As a quartet, Band du Pays called on its bass player, Merrill Smith, and guitarist Tony Brussat to fill in the vocals whenever the group played live shows.
"We've been accompanied by female vocalists in the past, but performed without one for nearly eight months," Smith says. "Audiences were clamoring for a voice to match the popular American standards that we play."
The group, also featuring Stephen Gagné on saxophone and clarinet and drummer Andy Combs, has showcased songs from the '20s, '30s, '40s and '50s — such as Harold Arlen's "Paper Moon" and "Somewhere Over the Rainbow," Louis Jordan's "Is You or Ain't You My Baby?" George Shearing's "Lullaby to Birdland" and Mack Gordon's and Harry Warden's "At Last" — for four years at Liquid Assets, 96 N. Main St.
Now, with Kacie Garner providing lead vocals, Band du Pays' music takes on new character.
"These songs, like 'At Last' and 'Gee, Baby,' are good torch songs for Kacie," Smith says. "She nails them so well, and the ballads showcase her voice, pitch and vibratto.
"There's enough unpredictability about these standards that they keep the listener interested without losing the melody.
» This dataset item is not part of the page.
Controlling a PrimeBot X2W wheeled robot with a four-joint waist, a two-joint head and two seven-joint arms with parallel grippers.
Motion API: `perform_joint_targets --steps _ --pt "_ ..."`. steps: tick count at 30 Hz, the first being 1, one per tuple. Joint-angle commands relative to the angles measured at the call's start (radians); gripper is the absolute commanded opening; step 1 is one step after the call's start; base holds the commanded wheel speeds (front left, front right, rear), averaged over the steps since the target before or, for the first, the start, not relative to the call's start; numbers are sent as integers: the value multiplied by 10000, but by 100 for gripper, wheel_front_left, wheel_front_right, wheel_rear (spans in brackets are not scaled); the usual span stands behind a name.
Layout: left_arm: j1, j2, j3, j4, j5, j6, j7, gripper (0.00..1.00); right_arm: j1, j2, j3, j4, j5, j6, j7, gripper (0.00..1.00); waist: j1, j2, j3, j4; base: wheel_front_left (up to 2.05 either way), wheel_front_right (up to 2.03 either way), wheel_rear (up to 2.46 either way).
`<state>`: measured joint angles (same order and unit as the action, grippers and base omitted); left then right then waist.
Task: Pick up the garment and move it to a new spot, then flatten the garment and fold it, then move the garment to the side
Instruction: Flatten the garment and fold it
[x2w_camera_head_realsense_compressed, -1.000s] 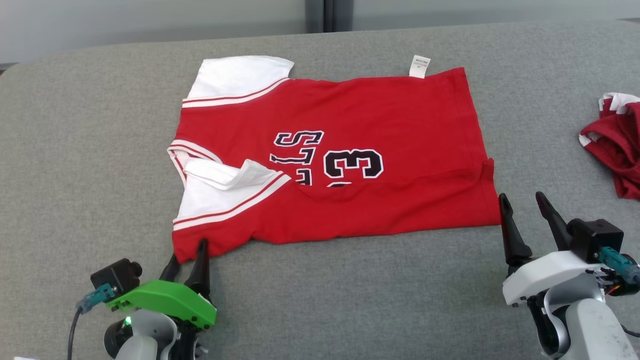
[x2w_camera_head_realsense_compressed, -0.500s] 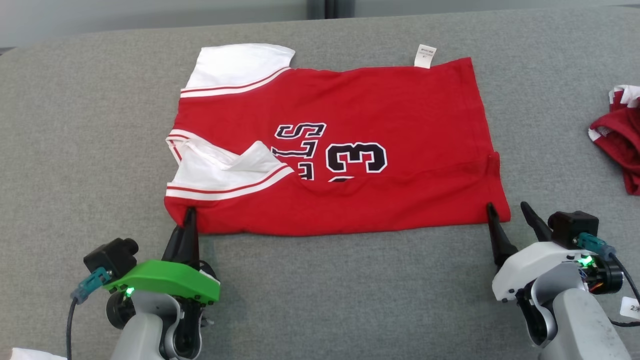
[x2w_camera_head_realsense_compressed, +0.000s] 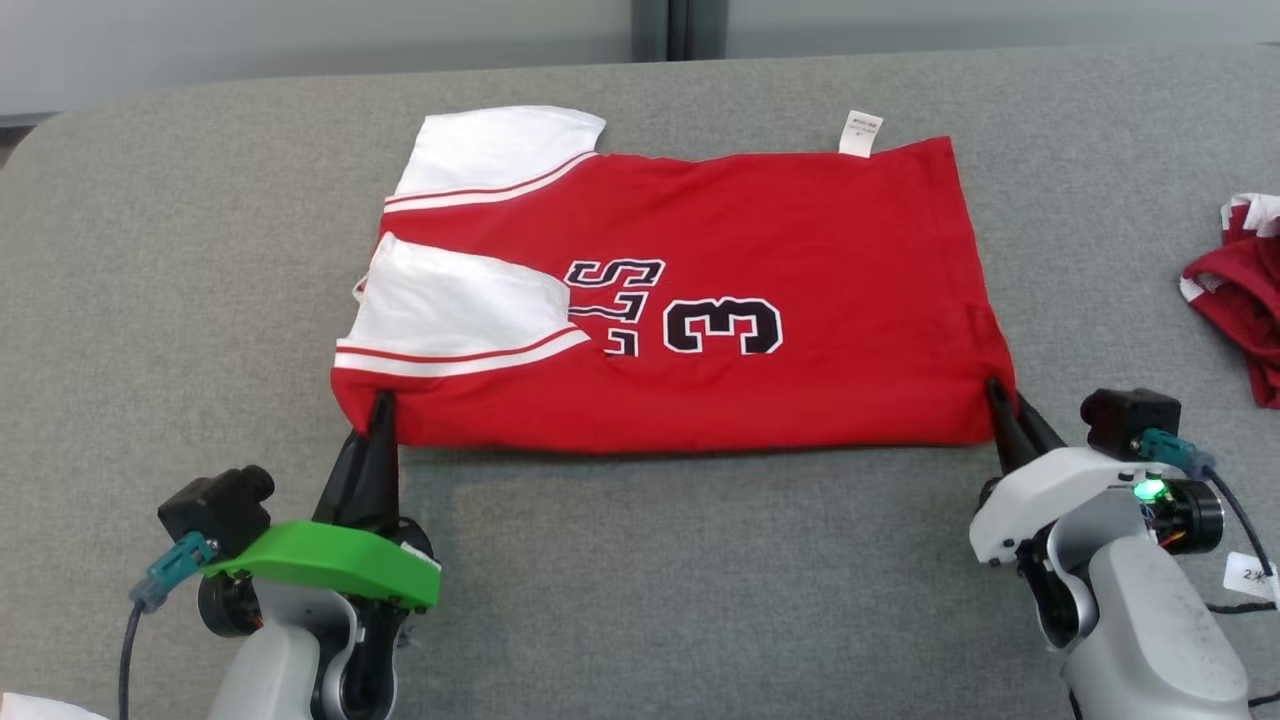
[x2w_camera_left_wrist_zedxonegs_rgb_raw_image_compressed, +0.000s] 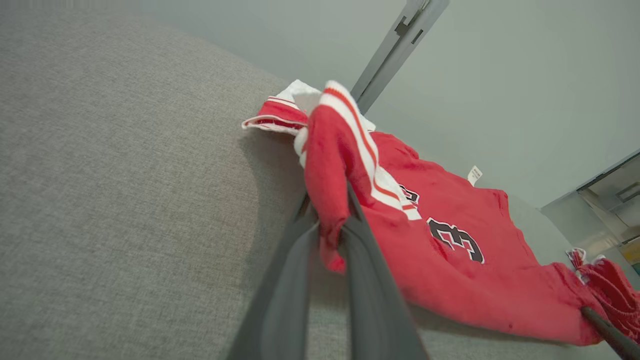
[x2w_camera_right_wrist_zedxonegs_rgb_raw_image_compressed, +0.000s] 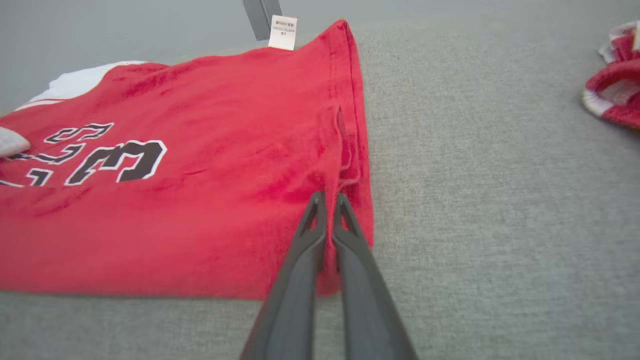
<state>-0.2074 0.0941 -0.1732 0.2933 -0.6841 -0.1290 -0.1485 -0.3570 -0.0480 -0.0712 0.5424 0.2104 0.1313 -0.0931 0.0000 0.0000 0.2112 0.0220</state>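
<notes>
A: Whereabouts of the red jersey (x2w_camera_head_realsense_compressed: 720, 230)?
B: Spread across the middle of the grey tabletop (x2w_camera_head_realsense_compressed: 700, 580), neck end toward the robot's left, hem toward its right. Doubled over along the near long edge, with the fold cutting off the bottom of the black lettering beside the "3".
A: State of the left gripper (x2w_camera_head_realsense_compressed: 381, 405)?
B: Pinched shut on the near left corner of the jersey, just below the white sleeve (x2w_camera_head_realsense_compressed: 460, 305) with its red stripe. Seen from the left wrist: red cloth bunched between the two dark fingers (x2w_camera_left_wrist_zedxonegs_rgb_raw_image_compressed: 372, 295) and raised a little off the tabletop.
A: And the right gripper (x2w_camera_head_realsense_compressed: 1003, 392)?
B: Closed as well, its fingers (x2w_camera_right_wrist_zedxonegs_rgb_raw_image_compressed: 300, 280) all but touching, clamped on the near right corner beside the hem. Small ridge of cloth puckered just past the tips.
A: Anything else lying about?
B: White label (x2w_camera_head_realsense_compressed: 861, 133) sticking out from the far edge near the hem. Second white sleeve (x2w_camera_head_realsense_compressed: 500, 150) flat at the far left corner. Another crumpled red-and-white garment (x2w_camera_head_realsense_compressed: 1240, 290) at the right edge of the tabletop, well apart from the jersey
</notes>
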Motion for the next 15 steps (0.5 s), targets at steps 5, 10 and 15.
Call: perform_joint_targets --steps 5,10,15 --pt "549 316 -98 -804 112 176 335 0 215 -49 -417 -735 -184 -15 91 0 0 0 -472 6 0 0 0" --pt "1793 518 -316 -1637 95 516 954 0 1728 -47 -580 -2077 -63 -15 734 0 0 0 -775 -16 0 0 0" --pt "2868 547 -360 -2066 -82 801 1234 0 3047 -49 -604 -2997 345 -15 1203 0 0 0 -811 -110 0 0 0"
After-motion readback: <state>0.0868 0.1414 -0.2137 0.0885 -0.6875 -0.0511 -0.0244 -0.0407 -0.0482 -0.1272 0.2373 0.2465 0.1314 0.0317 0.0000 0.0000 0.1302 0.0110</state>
And they stand the test of time. Some of them have been around for almost 100 years."
Band du Pays' regular gigs at Liquid Assets usually are set for 8 p.m. the second and fourth Wednesdays of every month. December show dates will be the 19th and 31st.
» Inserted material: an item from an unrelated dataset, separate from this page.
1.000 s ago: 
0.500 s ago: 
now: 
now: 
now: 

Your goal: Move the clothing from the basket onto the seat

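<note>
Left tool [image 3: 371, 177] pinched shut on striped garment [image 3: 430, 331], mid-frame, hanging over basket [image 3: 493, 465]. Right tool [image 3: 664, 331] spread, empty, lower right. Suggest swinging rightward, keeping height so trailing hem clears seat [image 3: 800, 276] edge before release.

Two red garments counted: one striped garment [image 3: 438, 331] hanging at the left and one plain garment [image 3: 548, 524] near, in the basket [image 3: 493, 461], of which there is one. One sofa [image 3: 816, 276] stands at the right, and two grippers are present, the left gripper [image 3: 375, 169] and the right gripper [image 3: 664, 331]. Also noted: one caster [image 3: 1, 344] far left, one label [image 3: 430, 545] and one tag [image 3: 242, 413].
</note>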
Garner studied musical theater at the University of Utah, at community theaters in Southern California and the American Musical and Dramatic Academy in New York City.
Smith met Garner, 30, when she began singing for The Jazz Men, a local, big band-style ensemble, and asked her to join Band du Pays.
"I love singing torch songs," Garner says. "This is definitely my favorite genre. My dad played piano and got me interested in the swing standards of the '40s and '50s. I get into the character of each song and just belt it out."
Band du Pays formed when Smith, Brussat, Gagné and Combs started jamming together at La Baguette, Smith's bakery for 24 years. With its regular gigs at Liquid Assets, the group has learned how to play the room.
"We know how loud to play," Smith says. "We have our tones and volumes all set up for that room."
American standards were a natural choice for the band.
"As you pick up skills with any particular instrument, you are drawn to more sophisticated, harmonic development and rhythmic patterns," Smith says. "These songs have those elements."
Smith also keeps various instruments at his bakery, where visitors are welcome to sit down and play his piano or pluck at a guitar.
Band du Pays has an eight-song demo recording to its credit. Samples of the songs are available at www.banddupays.com.